The answer should contain all of the data, retyped without any alteration.

Segment Start: Dataset section

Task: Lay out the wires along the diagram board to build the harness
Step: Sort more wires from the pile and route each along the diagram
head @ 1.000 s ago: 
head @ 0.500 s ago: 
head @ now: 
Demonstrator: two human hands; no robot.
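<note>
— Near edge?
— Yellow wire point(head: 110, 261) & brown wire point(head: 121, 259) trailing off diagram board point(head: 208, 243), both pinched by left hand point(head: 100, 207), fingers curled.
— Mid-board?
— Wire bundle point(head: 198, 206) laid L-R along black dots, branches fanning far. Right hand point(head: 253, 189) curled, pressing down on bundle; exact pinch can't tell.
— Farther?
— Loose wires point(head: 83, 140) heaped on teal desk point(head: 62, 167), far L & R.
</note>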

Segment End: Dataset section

• [Task output]:
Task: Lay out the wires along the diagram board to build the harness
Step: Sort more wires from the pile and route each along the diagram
head @ 1.000 s ago: 
head @ 0.500 s ago: 
head @ now: 
Demonstrator: two human hands; no robot.
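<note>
— Near edge?
— Yellow wire point(head: 110, 261) & brown wire point(head: 121, 259) trailing off diagram board point(head: 208, 243), both pinched by left hand point(head: 100, 207), fingers curled.
— Mid-board?
— Wire bundle point(head: 198, 206) laid L-R along black dots, branches fanning far. Right hand point(head: 253, 189) curled, pressing down on bundle; exact pinch can't tell.
— Farther?
— Loose wires point(head: 83, 140) heaped on teal desk point(head: 62, 167), far L & R.
</note>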

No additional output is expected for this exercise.